Original languageEnglish
JournalMilitary Medicine
Accepted/In press9 Sep 2020

King's Authors

Abstract

Introduction:
A number of organizations publish comparisons of civilian health systems
between countries. However, the authors were unable to find a global, systematic, and contemporary analysis of military healthcare systems. While many databases exist for comparing national healthcare systems, the only such compilation of information for military medical systems is the Military Medical Almanac. A thorough review of the Almanac was conducted to understand the quality of information provided in each country’s profile and to develop a framework for comparing between countries. This information is valuable because it can facilitate collaboration and lesson sharing between nations while providing a structured source of information about a nation’s military medical capabilities for internal use.
Materials and Methods:
Each of the 142 profiles (submitted by 132 countries) published in the Almanac were reviewed. The information provided was extracted and aggregated into a spreadsheet that covered the broader categories of country background, force demographics, beneficiary populations, administration and oversight, physical structures and capabilities, research capabilities, and culture and artefacts. An initial sample of 20 countries was evaluated to test these categories and their subsections before the rest of the submissions were reviewed. Clear definitions were revised and established for each of the 69 subcategories.
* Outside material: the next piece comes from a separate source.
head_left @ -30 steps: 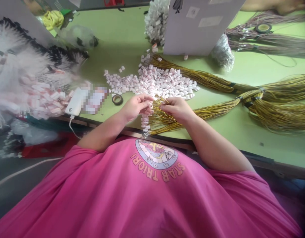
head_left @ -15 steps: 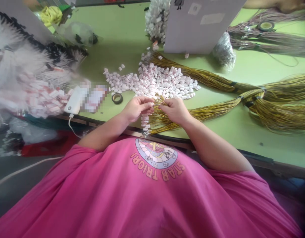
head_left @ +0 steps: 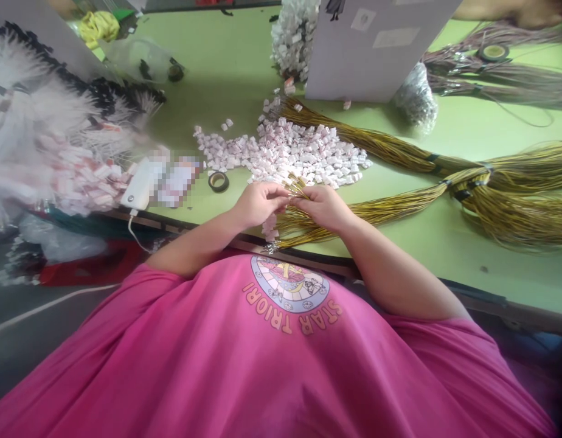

Qualitative and quantitative data was compiled in the spreadsheet to enable comparisons between entries.
Results:
Significant variation was found in how information was presented in country
profiles and to what extent this was comparable between submissions. The most
consistently provided information was in the country background, where the categories ranged from 90.15% to 100% completion across submissions. There was inconsistency in reporting of the numbers and types of healthcare workers employed within military medical services. Nearly 25% of nations reported providing medical care to family members of servicemembers, but retirees, veterans, reservists, and law enforcement personnel were also mentioned. Some countries described organizational structures, military medical education institutions, and humanitarian operations. A few reported military medical research capabilities, though each research domain was present in 25% or less of all submissions. Interestingly, cultural identities such as emblems were present in nearly 90% of profiles, with many countries also having badges, symbols, and mottos.
Conclusions:
The Military Medical Almanac is potentially a highly valuable collection of
publicly available baseline information on military medical services across the world. However, the quality of this collection is highly dependent on the submission provided by each country. It is recommended that the template for collecting information on each health system be refined, alongside an effort to increase awareness of the value of the Almanac as an opportunity to raise the international profile of each country’s military medical system. This will ensure that the Almanac can better serve the international military medical community.